◆ TASK INSTRUCTIONS: The answer must be every line of the data that holds the word "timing".

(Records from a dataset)
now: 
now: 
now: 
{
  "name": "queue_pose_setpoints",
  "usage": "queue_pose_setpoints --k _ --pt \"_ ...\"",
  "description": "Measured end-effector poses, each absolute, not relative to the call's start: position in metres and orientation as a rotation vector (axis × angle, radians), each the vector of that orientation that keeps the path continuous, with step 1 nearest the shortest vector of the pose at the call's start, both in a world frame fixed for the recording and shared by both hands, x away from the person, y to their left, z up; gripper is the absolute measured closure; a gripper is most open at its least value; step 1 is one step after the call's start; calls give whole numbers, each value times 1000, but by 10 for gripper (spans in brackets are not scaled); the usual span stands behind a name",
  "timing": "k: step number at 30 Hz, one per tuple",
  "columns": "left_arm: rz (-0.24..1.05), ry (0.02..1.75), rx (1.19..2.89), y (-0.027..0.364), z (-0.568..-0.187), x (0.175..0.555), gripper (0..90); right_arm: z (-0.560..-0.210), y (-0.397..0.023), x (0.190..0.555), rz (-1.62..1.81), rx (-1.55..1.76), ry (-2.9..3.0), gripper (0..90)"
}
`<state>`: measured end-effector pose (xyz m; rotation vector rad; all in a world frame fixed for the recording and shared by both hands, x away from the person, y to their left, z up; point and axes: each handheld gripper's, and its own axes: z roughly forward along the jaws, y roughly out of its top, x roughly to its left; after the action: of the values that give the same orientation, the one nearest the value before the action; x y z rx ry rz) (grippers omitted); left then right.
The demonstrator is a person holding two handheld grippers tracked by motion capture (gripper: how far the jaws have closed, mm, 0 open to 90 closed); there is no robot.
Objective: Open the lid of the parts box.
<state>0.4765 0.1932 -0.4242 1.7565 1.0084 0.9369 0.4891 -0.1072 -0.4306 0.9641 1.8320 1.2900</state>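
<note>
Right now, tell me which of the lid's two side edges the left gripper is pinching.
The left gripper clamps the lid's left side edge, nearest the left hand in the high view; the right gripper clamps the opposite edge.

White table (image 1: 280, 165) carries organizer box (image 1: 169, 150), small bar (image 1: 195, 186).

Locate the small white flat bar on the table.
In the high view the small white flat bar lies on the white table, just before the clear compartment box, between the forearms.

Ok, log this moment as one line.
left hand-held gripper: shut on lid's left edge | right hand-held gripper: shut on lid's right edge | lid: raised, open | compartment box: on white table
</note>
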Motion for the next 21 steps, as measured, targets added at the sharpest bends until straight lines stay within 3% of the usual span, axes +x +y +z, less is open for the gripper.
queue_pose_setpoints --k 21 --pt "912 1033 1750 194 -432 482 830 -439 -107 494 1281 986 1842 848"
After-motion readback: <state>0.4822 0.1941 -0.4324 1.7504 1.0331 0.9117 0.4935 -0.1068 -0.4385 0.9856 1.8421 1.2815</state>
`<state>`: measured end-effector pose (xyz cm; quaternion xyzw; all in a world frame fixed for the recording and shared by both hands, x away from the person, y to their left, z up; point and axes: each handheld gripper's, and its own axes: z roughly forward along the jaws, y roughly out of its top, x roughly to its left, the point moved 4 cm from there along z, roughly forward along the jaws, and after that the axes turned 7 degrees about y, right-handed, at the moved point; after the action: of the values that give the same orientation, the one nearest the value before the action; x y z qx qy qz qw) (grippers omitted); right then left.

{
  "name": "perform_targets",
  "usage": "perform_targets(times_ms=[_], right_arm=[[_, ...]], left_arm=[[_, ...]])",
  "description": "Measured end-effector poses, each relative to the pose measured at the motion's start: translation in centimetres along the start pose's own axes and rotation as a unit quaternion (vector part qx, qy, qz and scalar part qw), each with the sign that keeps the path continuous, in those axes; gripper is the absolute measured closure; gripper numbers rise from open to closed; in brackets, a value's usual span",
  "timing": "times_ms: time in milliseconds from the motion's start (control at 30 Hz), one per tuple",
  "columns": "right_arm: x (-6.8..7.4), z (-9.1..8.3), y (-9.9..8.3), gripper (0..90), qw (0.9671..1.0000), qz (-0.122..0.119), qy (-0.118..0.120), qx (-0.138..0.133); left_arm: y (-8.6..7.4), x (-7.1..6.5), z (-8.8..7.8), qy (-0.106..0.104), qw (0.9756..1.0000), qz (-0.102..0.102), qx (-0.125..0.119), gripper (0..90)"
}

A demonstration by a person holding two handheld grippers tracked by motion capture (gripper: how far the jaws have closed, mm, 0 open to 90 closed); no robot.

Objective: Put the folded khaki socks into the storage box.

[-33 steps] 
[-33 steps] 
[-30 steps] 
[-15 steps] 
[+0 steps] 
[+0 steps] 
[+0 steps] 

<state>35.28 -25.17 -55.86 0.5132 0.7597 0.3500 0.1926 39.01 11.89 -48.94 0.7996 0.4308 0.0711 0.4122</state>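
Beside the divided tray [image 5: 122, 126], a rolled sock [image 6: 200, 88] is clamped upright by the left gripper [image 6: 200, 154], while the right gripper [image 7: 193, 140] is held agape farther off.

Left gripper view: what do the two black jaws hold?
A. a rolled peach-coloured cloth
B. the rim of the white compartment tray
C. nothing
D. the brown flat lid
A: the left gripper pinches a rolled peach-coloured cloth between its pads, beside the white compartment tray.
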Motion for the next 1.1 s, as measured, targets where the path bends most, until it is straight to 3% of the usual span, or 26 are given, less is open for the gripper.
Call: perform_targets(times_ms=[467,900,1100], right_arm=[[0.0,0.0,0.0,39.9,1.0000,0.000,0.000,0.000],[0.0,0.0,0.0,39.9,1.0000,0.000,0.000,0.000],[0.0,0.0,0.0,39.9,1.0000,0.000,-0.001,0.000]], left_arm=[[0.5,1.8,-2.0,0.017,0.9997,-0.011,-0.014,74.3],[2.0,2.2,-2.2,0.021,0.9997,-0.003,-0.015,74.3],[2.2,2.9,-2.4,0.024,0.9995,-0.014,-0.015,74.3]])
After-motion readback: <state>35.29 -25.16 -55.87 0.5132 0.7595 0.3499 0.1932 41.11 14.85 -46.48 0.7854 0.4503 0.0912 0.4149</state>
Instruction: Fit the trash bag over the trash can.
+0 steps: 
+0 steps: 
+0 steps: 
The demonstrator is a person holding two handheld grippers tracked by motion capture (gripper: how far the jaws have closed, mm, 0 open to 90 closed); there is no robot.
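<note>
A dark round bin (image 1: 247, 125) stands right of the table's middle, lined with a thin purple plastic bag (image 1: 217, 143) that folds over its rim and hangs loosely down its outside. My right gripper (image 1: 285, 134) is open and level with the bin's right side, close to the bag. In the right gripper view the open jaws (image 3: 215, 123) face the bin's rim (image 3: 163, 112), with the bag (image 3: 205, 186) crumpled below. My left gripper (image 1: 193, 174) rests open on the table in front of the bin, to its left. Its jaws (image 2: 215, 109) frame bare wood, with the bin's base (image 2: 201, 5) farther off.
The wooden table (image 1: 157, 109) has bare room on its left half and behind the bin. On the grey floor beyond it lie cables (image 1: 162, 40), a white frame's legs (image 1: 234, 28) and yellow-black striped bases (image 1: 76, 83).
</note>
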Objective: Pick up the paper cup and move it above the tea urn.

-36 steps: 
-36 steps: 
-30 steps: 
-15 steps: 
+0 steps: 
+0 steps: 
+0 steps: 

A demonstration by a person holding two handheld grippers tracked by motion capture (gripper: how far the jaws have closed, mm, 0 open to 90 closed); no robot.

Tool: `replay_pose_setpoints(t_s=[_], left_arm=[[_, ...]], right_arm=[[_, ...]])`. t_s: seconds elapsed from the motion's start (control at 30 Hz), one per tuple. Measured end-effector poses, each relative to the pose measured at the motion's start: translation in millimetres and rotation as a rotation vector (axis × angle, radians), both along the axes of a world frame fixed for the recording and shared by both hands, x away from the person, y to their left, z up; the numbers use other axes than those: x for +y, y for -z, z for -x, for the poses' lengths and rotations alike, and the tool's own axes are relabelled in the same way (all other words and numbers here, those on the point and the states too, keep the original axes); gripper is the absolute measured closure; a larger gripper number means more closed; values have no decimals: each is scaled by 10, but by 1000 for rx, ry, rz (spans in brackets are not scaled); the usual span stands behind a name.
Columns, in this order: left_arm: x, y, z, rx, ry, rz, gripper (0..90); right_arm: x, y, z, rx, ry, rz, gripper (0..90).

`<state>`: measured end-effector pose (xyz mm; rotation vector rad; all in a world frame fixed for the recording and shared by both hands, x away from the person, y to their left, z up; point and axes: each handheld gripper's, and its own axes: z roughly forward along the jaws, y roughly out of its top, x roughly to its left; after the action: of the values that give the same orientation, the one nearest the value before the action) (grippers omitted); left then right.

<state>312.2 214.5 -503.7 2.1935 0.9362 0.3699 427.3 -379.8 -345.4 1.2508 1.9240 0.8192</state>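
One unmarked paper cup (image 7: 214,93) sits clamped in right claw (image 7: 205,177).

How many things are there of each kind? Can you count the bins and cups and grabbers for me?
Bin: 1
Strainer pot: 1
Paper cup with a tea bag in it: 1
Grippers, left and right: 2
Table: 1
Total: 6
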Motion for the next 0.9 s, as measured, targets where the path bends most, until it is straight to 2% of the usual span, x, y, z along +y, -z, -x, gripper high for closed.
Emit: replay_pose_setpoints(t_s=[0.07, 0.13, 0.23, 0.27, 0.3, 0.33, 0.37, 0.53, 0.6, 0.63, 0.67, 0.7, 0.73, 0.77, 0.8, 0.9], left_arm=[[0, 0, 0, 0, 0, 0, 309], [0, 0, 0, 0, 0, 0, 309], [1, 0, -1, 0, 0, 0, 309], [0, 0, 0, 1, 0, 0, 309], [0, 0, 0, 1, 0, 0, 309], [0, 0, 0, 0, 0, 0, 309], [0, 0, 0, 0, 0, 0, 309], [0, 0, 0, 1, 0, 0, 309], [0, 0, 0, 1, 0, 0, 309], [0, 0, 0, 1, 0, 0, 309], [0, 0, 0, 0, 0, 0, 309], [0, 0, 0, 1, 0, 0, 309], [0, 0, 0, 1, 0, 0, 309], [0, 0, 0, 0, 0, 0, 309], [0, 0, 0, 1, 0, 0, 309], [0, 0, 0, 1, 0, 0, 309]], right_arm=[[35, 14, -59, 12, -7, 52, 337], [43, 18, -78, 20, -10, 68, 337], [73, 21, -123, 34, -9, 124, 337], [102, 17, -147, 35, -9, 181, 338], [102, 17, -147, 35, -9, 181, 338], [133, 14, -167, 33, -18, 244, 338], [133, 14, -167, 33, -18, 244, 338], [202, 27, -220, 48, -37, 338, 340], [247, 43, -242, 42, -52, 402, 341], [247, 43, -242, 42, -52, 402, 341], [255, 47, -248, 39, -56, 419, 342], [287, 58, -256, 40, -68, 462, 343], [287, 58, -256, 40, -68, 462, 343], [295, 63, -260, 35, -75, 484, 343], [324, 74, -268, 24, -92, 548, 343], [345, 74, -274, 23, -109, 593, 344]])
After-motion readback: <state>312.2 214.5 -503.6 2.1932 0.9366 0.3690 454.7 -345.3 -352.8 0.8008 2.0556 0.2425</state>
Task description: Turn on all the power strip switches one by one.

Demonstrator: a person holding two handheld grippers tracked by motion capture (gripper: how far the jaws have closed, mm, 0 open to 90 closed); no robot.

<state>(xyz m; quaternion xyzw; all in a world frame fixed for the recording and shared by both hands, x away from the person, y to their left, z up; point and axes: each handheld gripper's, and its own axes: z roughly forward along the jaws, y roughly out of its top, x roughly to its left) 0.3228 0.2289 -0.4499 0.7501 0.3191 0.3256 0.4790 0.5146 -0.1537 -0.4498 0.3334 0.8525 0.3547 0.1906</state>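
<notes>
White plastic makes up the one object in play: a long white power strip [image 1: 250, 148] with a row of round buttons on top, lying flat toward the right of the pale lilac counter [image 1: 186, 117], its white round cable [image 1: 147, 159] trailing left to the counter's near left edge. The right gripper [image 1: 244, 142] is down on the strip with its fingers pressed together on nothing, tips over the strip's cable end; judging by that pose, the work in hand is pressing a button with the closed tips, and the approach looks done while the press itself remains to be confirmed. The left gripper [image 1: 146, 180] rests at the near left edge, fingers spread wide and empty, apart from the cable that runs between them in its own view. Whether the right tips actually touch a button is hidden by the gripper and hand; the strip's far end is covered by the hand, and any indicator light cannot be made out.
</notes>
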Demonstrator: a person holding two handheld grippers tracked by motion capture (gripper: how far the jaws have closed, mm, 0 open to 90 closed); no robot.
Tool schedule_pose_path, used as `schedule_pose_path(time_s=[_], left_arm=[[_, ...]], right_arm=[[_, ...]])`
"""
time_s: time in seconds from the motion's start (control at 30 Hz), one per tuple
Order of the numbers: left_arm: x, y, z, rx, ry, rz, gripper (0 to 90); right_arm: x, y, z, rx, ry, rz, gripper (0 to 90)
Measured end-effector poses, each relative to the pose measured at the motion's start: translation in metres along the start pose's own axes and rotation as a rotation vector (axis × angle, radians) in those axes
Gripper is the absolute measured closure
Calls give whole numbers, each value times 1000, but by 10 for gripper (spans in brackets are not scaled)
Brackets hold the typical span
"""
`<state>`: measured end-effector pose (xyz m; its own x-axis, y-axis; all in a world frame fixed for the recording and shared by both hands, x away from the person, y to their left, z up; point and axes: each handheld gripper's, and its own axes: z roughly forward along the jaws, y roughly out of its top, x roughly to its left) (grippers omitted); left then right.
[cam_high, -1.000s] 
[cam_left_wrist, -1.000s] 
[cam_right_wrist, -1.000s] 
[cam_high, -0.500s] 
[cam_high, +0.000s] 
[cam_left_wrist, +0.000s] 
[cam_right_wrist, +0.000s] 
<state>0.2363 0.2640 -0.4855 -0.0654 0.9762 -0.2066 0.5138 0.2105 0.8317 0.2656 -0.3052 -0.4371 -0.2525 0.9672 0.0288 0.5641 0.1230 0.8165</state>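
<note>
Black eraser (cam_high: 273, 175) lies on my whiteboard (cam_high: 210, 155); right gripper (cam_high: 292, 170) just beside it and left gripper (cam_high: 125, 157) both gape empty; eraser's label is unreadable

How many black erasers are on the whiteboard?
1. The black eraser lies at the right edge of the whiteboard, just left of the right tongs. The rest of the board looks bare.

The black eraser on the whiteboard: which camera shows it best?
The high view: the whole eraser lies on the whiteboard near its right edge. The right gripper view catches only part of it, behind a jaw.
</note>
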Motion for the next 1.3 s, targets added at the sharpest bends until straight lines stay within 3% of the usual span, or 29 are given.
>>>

◆ ANSWER BELOW:
  "timing": "k: step number at 30 Hz, one per tuple",
  "timing": "times_ms: time in milliseconds from the motion's start (control at 30 Hz), one per tuple",

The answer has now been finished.